Litigating Health Rights

Colleen Flood, Charter Rights and Health Care Funding: A Typology of Canadian Health Rights Litigation, 19 Annals Health L. 479 (2010).

When lawyers (or, at least, U.S.-trained lawyers) think of legal rights, they think of rights enforceable in courts.  While a “right to health” or “right to health care” is widely recognized in international legal conventions and national constitutions, judicial decisions effectuating these rights are quite uncommon.  Moreover, it is not altogether clear that litigation is the most effective approach to realizing these rights.

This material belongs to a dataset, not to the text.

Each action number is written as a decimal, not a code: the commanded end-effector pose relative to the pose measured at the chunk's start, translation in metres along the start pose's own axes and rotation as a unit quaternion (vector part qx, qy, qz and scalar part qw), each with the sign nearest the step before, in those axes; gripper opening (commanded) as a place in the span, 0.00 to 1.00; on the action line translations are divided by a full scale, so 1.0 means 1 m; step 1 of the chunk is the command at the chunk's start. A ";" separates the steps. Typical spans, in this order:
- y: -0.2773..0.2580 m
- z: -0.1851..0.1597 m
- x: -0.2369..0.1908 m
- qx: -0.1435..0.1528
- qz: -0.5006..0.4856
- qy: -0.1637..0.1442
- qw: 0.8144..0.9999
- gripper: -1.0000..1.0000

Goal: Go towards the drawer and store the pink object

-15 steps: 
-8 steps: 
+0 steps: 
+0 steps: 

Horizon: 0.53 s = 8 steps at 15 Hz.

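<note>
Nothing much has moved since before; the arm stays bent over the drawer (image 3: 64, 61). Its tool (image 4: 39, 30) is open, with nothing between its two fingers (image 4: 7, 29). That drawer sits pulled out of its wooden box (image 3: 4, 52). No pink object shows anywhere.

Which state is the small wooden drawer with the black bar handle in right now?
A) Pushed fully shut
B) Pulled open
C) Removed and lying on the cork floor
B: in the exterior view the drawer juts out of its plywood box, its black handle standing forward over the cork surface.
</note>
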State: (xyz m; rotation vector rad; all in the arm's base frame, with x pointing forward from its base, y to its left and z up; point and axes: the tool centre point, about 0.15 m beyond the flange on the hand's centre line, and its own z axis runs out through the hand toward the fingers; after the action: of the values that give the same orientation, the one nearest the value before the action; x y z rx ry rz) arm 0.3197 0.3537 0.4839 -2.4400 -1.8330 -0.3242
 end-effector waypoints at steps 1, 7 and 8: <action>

Colleen Flood is one of Canada’s leading health law professors.  In Charter Rights & Health Care Funding:  A Typology of Canadian Health Rights Litigation, (which appears both at 19 Annals of Health Law 479 (2010) and as a chapter in Grand Challenges in Health Law and Policy (Catherine Regis and Robert Kouri, eds., 2010), Professor Flood and Y.Y. Brandon Chen analyze health care rights litigation in Canada.  They identify several categories of cases in which health care rights have been asserted in Canadian courts, classifying the cases by whether the claim sought to establish a positive or negative right, was accepted or rejected by the court, and in fact succeeded or failed to establish the right the claimant asserted.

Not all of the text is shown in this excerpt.